Iranians injured in PKK border attack hospitalized in Turkey


One Iranian soldier was killed and three civilians were injured in what Turkish officials have called an attack by the PKK terrorist group on the Iranian side of the Turkish-Iranian border late Monday. The injured were dispatched to hospitals in nearby Turkish cities as they were far from residential areas on the Iranian side. Foreign Minister Mevlüt Çavuşoğlu telephoned his Iranian counterpart Jawad Zarif after the incident and extended his condolences, media outlets reported. The attack comes a few months after two countries signaled a closer cooperation against the terrorist group which also has a branch in Iran.

The casualties were members of a team of engineers working on an irrigation project, news reports say. Soldiers were providing security for the team at the time of the attack.

Enver Ünlü, governor of Iğdır province where the border is located, told reporters that the attack by a “separatist terror organization” a name given to the PKK by Turkish officials targeted three civilians and four soldiers. “The survivors sought help from the Turkish side and the injured were airlifted to hospitals here. A soldier succumbed to his wounds at the hospital. Others are recovering from their injuries,” he said.

The governor said security measures were elevated on both sides of the border after the attack. He noted that Interior Minister Süleyman Soylu ordered the placement of a crisis desk after the incident. “We had a meeting in Iran 10 days ago about border security. This incident proved how necessary it is to wipe out terrorist groups in this region through joint cooperation [between Iran and Turkey],” the governor said. Sait Israfdul, one of the engineers who escaped the attack uninjured, told reporters gunmen opened fire on them when they were working, and they asked for help from Turkish soldiers guarding the border. Israfdul thanked Turkish officials for coming to their aid.

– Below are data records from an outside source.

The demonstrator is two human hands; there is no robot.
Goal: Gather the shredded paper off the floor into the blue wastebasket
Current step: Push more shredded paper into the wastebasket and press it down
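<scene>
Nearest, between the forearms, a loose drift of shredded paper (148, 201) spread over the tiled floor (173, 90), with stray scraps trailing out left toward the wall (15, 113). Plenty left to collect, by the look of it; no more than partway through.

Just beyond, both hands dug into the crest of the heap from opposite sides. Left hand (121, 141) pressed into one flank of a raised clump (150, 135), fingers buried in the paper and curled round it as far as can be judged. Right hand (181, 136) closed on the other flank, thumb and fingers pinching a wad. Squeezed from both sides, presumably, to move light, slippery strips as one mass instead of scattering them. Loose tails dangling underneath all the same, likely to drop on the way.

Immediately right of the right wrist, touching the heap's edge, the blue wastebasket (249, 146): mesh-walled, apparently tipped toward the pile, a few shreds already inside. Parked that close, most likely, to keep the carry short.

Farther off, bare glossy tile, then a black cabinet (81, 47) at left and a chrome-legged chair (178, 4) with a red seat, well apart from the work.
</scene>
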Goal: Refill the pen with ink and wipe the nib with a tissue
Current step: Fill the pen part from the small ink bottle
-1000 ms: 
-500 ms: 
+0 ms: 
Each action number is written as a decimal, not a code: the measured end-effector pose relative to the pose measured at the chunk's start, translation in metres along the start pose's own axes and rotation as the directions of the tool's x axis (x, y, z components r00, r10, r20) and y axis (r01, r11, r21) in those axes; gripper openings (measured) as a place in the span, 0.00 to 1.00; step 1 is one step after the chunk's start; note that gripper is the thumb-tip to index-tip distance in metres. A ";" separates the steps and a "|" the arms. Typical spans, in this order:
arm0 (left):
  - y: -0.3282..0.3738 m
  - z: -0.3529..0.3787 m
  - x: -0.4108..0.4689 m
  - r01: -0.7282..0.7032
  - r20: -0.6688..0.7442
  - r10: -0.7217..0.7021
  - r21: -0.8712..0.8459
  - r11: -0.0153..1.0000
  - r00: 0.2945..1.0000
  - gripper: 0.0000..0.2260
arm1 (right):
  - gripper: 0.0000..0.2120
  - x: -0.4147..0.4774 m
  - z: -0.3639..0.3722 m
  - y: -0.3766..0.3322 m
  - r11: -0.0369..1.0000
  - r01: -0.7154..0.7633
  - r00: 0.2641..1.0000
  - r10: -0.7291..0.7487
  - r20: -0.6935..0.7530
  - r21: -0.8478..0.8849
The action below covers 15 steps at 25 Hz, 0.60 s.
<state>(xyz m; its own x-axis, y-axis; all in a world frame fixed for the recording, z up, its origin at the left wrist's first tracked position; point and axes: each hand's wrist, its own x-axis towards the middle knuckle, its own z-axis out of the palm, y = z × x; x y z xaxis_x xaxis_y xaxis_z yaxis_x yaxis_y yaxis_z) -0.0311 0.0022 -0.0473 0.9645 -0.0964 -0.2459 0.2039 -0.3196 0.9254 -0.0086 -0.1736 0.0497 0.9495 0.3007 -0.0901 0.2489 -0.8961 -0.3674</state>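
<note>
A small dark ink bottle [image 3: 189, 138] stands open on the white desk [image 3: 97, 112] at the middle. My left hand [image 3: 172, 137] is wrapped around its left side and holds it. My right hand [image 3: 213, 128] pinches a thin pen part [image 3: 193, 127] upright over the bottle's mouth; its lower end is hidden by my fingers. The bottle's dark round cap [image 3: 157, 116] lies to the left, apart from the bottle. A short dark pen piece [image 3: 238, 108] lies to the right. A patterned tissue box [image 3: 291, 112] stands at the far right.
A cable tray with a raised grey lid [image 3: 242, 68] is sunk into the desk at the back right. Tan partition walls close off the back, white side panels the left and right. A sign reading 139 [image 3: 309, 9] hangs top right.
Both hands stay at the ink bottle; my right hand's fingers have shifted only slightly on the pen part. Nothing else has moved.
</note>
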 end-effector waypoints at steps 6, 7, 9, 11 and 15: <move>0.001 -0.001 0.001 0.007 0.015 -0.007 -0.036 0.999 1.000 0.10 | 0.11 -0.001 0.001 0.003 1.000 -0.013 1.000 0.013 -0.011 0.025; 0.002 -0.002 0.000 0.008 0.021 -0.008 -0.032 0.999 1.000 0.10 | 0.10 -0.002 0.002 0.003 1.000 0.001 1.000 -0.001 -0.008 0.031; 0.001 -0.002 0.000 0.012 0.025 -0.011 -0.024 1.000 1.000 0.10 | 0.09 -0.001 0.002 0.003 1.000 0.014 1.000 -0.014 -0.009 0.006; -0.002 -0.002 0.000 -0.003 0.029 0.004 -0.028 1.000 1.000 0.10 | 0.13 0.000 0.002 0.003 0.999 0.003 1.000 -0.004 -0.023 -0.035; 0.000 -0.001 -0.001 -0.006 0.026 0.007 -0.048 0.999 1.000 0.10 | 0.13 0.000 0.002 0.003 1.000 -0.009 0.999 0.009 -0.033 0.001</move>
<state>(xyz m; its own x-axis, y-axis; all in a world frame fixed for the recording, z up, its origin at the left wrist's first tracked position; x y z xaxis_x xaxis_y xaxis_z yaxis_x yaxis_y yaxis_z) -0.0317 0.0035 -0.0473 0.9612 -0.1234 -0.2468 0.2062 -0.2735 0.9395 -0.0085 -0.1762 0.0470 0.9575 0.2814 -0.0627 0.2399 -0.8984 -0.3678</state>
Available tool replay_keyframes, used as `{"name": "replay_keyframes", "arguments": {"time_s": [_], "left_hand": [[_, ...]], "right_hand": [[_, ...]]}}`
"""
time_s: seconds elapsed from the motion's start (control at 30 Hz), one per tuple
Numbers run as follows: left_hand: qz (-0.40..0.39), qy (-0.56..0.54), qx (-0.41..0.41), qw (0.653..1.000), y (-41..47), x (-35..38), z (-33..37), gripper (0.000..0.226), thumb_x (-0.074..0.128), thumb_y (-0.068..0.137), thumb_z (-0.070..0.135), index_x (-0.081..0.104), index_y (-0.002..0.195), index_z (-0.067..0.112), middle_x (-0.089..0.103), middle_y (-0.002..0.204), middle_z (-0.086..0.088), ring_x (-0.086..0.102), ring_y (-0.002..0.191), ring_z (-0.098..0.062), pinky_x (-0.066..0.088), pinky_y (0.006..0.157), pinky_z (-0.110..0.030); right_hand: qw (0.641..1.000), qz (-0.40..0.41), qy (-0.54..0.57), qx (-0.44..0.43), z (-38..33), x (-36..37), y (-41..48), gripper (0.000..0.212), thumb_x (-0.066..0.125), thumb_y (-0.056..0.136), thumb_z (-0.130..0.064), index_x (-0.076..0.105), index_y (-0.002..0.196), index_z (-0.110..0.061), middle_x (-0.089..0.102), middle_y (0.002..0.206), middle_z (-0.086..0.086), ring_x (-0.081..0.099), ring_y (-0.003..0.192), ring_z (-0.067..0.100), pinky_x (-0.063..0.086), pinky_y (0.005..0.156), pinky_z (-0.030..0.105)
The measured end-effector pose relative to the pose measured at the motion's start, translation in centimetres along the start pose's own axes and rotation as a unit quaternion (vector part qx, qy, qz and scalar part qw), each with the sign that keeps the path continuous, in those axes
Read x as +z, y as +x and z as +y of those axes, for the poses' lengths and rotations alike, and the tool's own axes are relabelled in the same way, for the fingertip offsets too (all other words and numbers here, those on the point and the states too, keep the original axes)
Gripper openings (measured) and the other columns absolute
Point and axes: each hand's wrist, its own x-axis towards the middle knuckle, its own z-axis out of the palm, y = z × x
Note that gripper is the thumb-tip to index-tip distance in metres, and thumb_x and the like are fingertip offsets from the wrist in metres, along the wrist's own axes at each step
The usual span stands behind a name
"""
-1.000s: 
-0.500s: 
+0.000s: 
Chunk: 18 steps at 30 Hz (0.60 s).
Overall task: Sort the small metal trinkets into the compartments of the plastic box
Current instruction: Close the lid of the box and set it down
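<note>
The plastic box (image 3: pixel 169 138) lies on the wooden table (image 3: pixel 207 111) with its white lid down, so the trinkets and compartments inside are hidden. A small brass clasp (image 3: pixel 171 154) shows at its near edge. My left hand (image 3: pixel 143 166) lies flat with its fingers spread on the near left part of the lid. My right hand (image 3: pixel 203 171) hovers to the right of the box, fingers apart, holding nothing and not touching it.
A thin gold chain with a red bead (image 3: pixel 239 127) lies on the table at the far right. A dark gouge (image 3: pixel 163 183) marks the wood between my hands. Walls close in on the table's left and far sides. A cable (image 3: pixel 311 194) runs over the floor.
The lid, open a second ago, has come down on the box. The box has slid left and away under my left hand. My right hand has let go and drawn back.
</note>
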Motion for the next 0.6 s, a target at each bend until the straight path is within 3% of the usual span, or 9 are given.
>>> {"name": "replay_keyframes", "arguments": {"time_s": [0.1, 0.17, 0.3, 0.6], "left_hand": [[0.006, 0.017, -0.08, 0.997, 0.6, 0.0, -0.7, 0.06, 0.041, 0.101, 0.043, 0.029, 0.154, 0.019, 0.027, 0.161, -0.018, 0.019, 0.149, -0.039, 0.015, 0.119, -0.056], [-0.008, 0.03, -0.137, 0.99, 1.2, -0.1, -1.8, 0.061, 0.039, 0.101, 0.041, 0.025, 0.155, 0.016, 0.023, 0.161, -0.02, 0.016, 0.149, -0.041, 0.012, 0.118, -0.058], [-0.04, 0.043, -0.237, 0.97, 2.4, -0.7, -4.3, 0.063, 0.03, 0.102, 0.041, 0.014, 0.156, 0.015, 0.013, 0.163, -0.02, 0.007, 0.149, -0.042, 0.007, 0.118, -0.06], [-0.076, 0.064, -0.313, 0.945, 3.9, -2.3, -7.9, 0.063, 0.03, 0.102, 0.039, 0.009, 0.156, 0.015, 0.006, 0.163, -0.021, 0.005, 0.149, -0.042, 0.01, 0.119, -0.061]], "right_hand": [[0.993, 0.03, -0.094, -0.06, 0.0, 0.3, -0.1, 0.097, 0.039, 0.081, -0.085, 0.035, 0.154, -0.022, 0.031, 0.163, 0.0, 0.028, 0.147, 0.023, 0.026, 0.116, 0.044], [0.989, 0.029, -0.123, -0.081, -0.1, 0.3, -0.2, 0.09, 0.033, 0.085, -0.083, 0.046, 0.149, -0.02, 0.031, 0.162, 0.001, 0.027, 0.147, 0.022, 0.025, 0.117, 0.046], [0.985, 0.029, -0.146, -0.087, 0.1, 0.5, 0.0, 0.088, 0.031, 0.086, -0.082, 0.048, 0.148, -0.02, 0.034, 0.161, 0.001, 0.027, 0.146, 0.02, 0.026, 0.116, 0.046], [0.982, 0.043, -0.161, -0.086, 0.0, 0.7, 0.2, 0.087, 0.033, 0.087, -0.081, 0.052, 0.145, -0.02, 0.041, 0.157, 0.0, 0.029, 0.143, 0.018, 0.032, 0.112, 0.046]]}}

Turkey, which recently increased cooperation with Iran in various fields, also boosted its counterterrorism efforts against the PKK and its Iranian branch, the Kurdistan Free Life Party (PJAK). Turkish and Iranian officials had recently discussed measures against the PKK.

The PJAK, which is associated with the Kurdish Communities Union (KCK), the umbrella organization for the armed terrorist organizations of the PKK, is the Iranian branch of the terror group. In Syria, the group goes by the name Democratic Union Party (PYD) and its armed wing the People’s Protection Units (YPG). Although the PKK was headquartered in Syria until 1998, currently, the terrorist organization is now controlled from its headquarters in northern Iraq’s Qandil Mountains.

The PKK, listed as a terrorist organization by the U.S. and the EU, resumed its nearly 40-year armed campaign against the Turkish state in July 2015. PKK leader Abdullah Öcalan stated in an interview with the Iraqi television network Zelal in 2013 that, “I founded the PYD as I did the PJAK.”

In November, Turkish, Iranian and Iraqi forces launched their first joint operation against the PKK in northern Iraq. Turkish fighter jets carried out airstrikes on PKK positions in Iraq in the operation coordinated with Iranian and Iraqi intelligence.